Nothing at all the matter with being a schnook. In fact, it is necessary for the greater growth of all. 

And that is only two out of THREE facets to the situation. 

Thursday, June 6, 2013

A Brief History of the Busy

A example of binary thought could be: describing a real school as
interested in method and goal. The most recent real school stressed that you do not discuss, do not label, the goal. By method we refer to how you get results--- in the case of Gurdjieff that would be self-observation, and Jan Cox called it many things besides self-observation: 'neuralizing', 'considering' are just a few examples. 

Looking back in history we might describe the middle ages as concerned ONLY with the " GOAL." There was no general discussion of how you get to heaven. There were no questions about morality.
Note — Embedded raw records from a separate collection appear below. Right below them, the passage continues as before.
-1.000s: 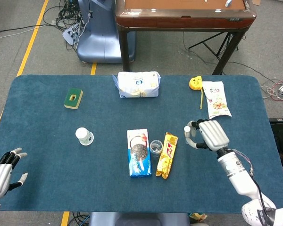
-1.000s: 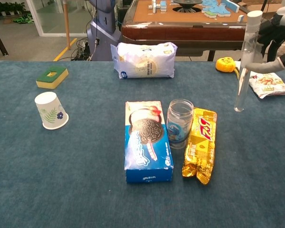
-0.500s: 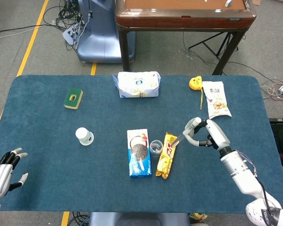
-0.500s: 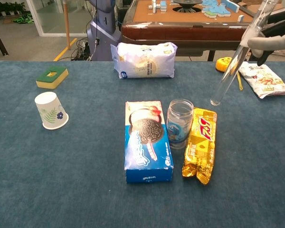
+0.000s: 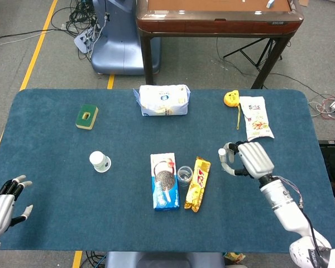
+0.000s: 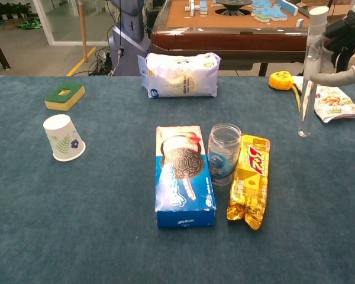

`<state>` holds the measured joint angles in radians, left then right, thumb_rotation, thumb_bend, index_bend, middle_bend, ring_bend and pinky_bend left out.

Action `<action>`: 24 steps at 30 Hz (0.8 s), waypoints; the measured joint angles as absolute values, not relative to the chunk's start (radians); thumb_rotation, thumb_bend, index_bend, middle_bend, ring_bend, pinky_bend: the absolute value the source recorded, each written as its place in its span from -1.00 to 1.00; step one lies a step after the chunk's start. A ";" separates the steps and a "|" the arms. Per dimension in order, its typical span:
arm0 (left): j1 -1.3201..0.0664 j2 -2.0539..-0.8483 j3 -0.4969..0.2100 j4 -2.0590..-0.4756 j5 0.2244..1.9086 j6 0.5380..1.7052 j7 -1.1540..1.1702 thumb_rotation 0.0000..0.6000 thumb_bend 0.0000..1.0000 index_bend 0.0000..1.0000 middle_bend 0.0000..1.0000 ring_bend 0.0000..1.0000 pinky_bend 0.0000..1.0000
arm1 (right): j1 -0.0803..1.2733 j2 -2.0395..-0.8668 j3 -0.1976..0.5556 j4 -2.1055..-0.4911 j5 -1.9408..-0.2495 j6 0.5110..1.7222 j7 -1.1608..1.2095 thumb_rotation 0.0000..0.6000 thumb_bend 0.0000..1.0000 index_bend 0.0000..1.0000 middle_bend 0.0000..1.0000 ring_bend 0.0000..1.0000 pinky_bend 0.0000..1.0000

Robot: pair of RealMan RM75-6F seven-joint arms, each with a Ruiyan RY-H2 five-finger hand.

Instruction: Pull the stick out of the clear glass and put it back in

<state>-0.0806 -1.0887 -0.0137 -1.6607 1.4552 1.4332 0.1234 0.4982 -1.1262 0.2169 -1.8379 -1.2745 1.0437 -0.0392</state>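
The left hand (image 5: 3, 207) rests at the table's near corner, fingers spread, holding nothing. The clear glass (image 6: 224, 154) stands mid-table between cookie box (image 6: 183, 174) and gold wrapper (image 6: 250, 179). The right hand (image 5: 247, 159) grips the stick (image 6: 310, 71), upright again after tilting toward the glass. Blue tablecloth (image 5: 56, 162).

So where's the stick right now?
In the chest view the stick hangs upright in the right hand, right of the glass, not in it.

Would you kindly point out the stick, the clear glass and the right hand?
stick (image 6: 308, 89): chest view, mid-shaft.
clear glass (image 6: 224, 155): chest view, front wall.
right hand (image 5: 247, 159): head view, back of the hand.
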 measured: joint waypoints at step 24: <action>-0.079 -1.088 -0.014 -1.663 1.456 1.436 0.122 1.00 -0.35 -0.50 -0.69 -0.70 -0.29 | 0.489 -1.130 0.195 -1.809 -1.309 1.077 0.001 1.00 0.08 0.70 0.28 -0.06 -0.10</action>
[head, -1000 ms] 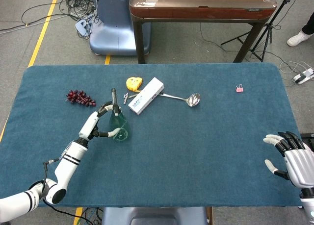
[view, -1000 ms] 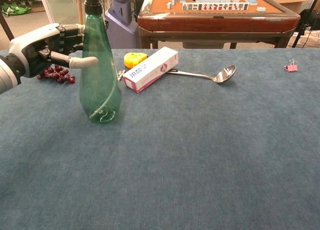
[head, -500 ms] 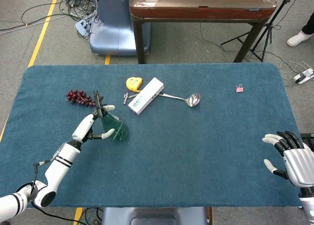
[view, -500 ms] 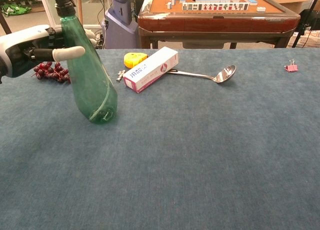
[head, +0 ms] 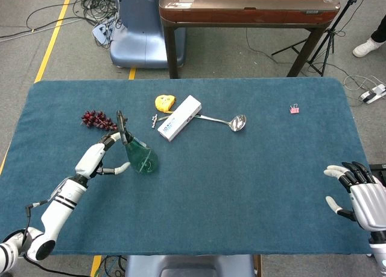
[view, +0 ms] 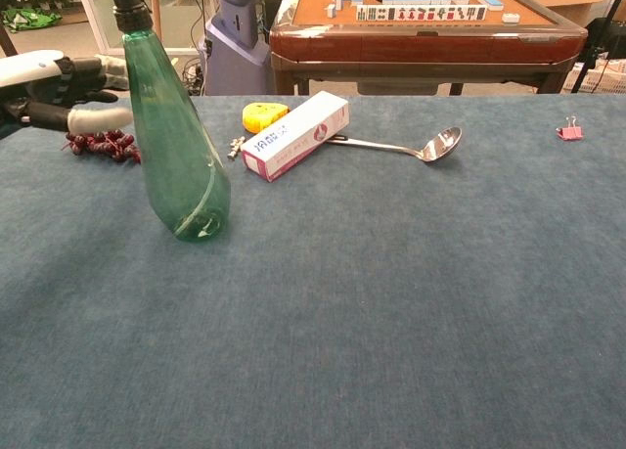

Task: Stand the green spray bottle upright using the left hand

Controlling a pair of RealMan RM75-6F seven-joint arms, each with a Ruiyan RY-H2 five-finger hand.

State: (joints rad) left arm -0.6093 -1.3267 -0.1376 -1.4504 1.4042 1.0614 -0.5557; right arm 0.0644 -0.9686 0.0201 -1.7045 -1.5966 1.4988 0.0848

Contrast this with the modern era, which has no GOAL, just METHOD. My reference here is to the scientific method and the widespread vacuous assumption that science is atheistic. I'm just making a cheap point here. 

Thesis, antithesis. I cannot say a new synthesis is not in the offing, a synthesis heralded by the inane and vapid--- Whether or not, it falls out that way, my point is --- it could.   

Monday, June 3, 2013

The value of proverbs

When you get that you can't talk about "the baby", ---- 'cause you will definitely be throwing it out by talking about it ---

you might then keep the bathwater too. Useless advice if you can't distinguish baby and bathwater. 

Saturday, June 1, 2013

Real Religion

Real Religion excludes belief, in anything. A real religon is a machete in the jungle, not a vine
covered idol. The hunter not looking for bits of stone, but glimpses of sliding fur.

Real religion precludes
conclus....

Saturday, May 25, 2013

The opiate of the intellectual

A rage against the rich is the opiate of the elite

Friday, May 17, 2013

The wonder of mortality

http://phenomena.nationalgeographic.com/2013/05/17/mediocre-poison-eaters-and-the-imperfection-of-evolution/

This is what I wrote on Google Plus about the article inked to above:

"The author maintains in a fascinating article that evolution is successful if the results are good enough, not perfect. The nice argument may well be the case, but the example, an oak tree which has not evolved an immunity to a specific disease, ignores the wondrous fact that in death there is more creation (the animals that live on decayed oak trees) and in fact, faster new creation sometimes. "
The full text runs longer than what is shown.